Summary When UV-irradiated X174 was grown in pre-irradiated host cells of various strains, ultraviolet reactivation (UVR) was observed only in recombination proficient strains such as E. coli C (uvrA⁺recA⁺) and HF4704 (uvrA^-recA⁺), but not in the recombination deficient strain HF4712 (uvrA⁺recA^-). By increasing the multiplicity of infection, no rise in the amount of such reactivation was observed. From the study of the neutral and alkaline sucrose gradient sedimentation patterns of DNA samples extracted from unirradiated cells infected with unirradiated phage, it appears that after the conversion of the viral single stranded (SS) DNA to the double stranded form (DS), nicks or scissions were produced on it within all three strains, which were ultimately sealed up in the recA⁺ but persisted within the recA^- host cells. When UV-irradiated phage infected unirradiated host cells, such nicking of the DS DNA appeared to be much more extensive in uvrA⁺recA⁺, but slightly reduced in uvrA⁺recA^- and severely suppressed in uvrA^-recA⁺ strains. When the host cells were also UV-irradiated, the conversion of the infecting viral SS DNA to DS DNA as well as its subsequent nicking were reduced in all the three strains to a much greater extent.
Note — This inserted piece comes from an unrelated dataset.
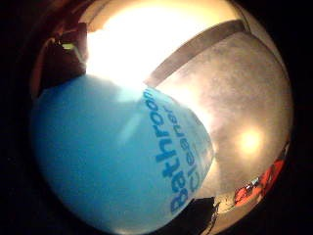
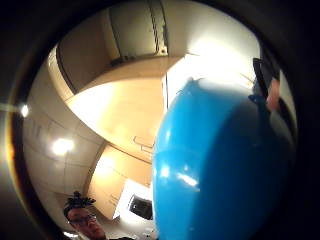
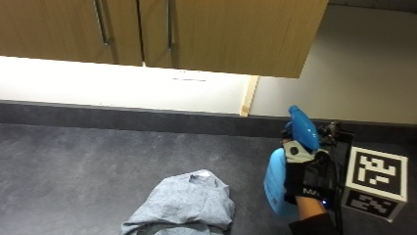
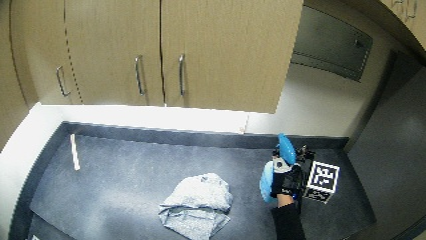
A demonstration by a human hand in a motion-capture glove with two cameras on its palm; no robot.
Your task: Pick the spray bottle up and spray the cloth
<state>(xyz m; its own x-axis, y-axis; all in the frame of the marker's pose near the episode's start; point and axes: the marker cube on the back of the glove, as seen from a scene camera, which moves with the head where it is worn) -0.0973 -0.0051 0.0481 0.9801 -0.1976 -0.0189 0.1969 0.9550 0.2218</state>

Although nicking of the DS DNA molecule is an essential step even in the normal intracellular replication of X DNA, the production and the sealing up of such nicks appear not to have any positive correlation with UVR of these phages. A drastic reduction in nicking due te pre-irradiation of the host cells might, however, mean slowing down of the replication of the damaged parental RF molecules which would facilitate their repair perhaps through recombination with the homologous parts of the host genome.